Saturday, September 01, 2007

Soundtrack

Orca-Live has audio again this year. It's mostly on whenever I'm home, even if the whales aren't around. You just never know when they might start calling within reach of the network of hydrophones. I keep one eye on the community page for OrcaLab updates about which pods are where, and to exchange remarks now and again with the other listeners.

Sometimes there's boat noise, alas. Johnstone Strait is a major transportation passage. The link OL gives for the audio runs in Windows Media Player. If you have trouble with that one, you can also use this RealPlayer link. Dunno what Mac people do, but they're used to taking care of themselves...

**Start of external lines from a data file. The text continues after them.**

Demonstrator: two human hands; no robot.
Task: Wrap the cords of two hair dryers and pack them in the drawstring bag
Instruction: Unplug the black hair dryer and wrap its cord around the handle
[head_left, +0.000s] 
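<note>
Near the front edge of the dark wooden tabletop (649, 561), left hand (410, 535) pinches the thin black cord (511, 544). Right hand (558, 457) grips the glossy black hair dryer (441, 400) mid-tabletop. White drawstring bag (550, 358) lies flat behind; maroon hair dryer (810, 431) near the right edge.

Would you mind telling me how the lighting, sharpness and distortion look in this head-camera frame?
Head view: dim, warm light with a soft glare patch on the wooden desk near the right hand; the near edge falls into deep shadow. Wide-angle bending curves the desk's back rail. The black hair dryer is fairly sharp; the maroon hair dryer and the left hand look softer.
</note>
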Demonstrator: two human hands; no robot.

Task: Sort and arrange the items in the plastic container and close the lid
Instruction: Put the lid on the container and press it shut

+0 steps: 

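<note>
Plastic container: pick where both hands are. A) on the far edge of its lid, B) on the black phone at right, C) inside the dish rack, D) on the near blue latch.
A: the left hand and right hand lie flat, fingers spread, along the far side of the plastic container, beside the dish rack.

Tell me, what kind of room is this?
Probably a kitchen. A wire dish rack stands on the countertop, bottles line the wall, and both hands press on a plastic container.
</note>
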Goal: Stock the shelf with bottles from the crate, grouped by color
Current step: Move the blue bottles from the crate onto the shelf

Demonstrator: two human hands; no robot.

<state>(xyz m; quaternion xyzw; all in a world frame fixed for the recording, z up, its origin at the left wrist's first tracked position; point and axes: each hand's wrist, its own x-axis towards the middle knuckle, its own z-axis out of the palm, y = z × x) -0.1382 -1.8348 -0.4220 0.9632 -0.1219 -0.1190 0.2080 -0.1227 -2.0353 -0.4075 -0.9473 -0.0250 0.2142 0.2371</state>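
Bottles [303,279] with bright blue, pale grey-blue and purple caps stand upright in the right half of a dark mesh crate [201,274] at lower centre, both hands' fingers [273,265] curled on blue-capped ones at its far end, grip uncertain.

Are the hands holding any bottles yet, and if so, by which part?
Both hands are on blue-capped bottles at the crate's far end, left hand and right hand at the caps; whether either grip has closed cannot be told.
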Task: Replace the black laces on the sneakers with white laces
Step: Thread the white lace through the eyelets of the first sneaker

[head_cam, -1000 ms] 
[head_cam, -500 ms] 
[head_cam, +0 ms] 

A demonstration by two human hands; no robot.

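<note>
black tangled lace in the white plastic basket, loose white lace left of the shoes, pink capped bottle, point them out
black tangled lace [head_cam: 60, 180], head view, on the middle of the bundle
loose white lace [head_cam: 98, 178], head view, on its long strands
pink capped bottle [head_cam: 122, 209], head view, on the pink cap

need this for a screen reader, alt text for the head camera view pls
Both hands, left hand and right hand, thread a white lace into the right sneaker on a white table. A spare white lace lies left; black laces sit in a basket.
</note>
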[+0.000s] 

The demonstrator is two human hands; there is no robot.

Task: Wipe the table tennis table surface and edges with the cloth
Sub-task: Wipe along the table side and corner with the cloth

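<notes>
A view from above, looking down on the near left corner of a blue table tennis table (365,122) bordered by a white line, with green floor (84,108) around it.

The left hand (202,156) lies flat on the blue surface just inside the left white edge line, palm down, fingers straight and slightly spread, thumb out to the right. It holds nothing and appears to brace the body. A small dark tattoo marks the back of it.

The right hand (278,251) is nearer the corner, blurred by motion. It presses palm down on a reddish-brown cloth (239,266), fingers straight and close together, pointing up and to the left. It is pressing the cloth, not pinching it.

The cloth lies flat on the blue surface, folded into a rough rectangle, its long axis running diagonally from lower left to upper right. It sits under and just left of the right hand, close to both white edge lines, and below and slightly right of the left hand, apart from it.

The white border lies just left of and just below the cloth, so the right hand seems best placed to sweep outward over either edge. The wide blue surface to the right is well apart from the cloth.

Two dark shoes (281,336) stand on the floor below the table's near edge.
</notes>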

Resting Group, off Malcolm Island, August 2006

Going up there in a couple of weeks. The ability to just roll onto the ferry and head up Vancouver Island is another part of why I'm here. It's simply no longer too hard to get to the ocean.

Sunset at Ediz Hook

Ediz Hook is a natural sandspit that protects the harbor here. Or was. When they dammed the Elwha River, the spit was starved of the masses of sediment which had formerly come down the river, and it began to erode away. It's now clad in a rock revetment, and the 'beach' side of the Hook is refreshed with cobbles and gravel as often as needed to keep it from being undermined.

No matter. It's still out there in the Strait. At sunset people drive out to listen to the waves washing against the outside of the spit, and watch the traffic in the harbor, and (as people do everywhere it's possible) wait for the sun to touch the horizon.

There were boats in the Strait. No marine mammals on view. When I lived in San Francisco I often went out to the ocean on cloudless days to watch the sun touch the horizon. As the sun slid down the sky yesterday I realized very clearly that—though I've never lived in this place before—in heading for the northwest corner, I was heading home. And have now arrived.